**ABOUT THIS TASK:** Lines where the string "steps" appears are to be copied from the entries below.

**MATERIAL FOR THIS EXERCISE:**

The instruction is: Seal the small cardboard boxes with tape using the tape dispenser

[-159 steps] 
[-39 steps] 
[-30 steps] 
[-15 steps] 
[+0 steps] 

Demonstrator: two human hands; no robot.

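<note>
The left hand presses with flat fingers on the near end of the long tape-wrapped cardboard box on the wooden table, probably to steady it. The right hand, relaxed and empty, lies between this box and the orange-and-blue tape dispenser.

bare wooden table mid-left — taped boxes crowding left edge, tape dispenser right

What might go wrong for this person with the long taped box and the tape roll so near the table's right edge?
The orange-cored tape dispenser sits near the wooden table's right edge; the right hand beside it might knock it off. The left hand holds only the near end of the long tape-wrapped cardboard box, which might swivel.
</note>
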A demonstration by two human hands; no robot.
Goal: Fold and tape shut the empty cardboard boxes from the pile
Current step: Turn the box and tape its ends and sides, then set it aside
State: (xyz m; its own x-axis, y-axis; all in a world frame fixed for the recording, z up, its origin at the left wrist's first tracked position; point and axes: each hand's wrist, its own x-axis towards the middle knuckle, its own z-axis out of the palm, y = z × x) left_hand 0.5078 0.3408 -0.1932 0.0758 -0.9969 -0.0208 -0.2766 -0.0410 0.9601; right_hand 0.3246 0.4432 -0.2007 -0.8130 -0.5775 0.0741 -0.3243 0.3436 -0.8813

**RESULT BELOW:**
[-159 steps] 
[-39 steps] 
[-30 steps] 
[-15 steps] 
[+0 steps] 

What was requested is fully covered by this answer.